Summer Thomas, a 19-year-old ecology student, said the area is home to many birds, bats, snakes, amphibians and other wildlife, some endangered or threatened.

She said Ontario has already lost 72 per cent of its wetlands, which absorb carbon dioxide, helping mitigate “the climate crisis.”

“It is decisions like this that chip away at chances of avoiding the planet’s incoming sixth mass extinction,” Thomas said.

But Sergio Manchia, lead consultant for applicant One Properties Real Estate Inc. of Toronto, rejected that the plan would set a precedent, even disputing the 1.8-hectare wetland’s existence.

He said it wasn’t identified in city planning studies for the area, part of the airport employment growth district, suggesting it is “a wet area” and not the locally significant wetland identified by authority staff.

“There is no provincially significant wetland and there is no local wetland,” Manchia said of the city studies. “There is notification of a watercourse, which again we are requesting to shift, but certainly not eliminate, and enhance.”

Ken Glasbergen, ecological consultant for One Properties, acknowledged the wetland is locally significant, but said it is of “low quality” and being degraded by invasive phragmites that will eventually overtake its cattails.

Removing the phragmites requires excavation, he said, offering “good reason” to create a new wetland about 70 metres to the east, where a 14-metre setback from Highway 6 will provide a green corridor to woodlands to the south.

Glasbergen said the new 1.95-hectare wetland would be a series of “open water features” connected by a short channel.

“The open water will allow for the establishment of amphibian and reptile habitat, which is currently missing,” he said — an assertion contradicted by neighbours.

But Scott Peck, who oversees the authority’s watershed planning and engineering, said the plan isn’t allowed by existing regulations, which require a 30-metre buffer between development and wetlands.

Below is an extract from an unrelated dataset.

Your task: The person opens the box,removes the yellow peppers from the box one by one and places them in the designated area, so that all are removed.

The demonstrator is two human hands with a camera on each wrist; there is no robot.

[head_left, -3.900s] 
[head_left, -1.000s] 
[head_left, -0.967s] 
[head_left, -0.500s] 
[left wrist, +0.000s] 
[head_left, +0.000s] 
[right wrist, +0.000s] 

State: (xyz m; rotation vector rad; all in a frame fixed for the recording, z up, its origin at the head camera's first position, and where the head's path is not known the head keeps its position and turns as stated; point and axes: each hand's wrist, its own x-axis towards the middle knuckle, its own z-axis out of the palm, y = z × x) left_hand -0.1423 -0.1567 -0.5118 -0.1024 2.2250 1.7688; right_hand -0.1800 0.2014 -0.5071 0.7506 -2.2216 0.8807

He said he isn’t convinced a marginally bigger “wetland in a rectangular box” is an improvement and the proposed ponds may have the undesired effect of warming Ancaster Creek.

Peck said although the authority will consider enacting a natural offsetting policy this fall to allow wetland relocations as a last resort, he’d expect it to require the ecological compensation to be two to three times what is lost.

He said the Ancaster wetland was identified in an environmental impact study for a 2018 subdivision plan by a previous landowner that proposed to protect it.

“It is a wetland and it is regulated by the HCA.”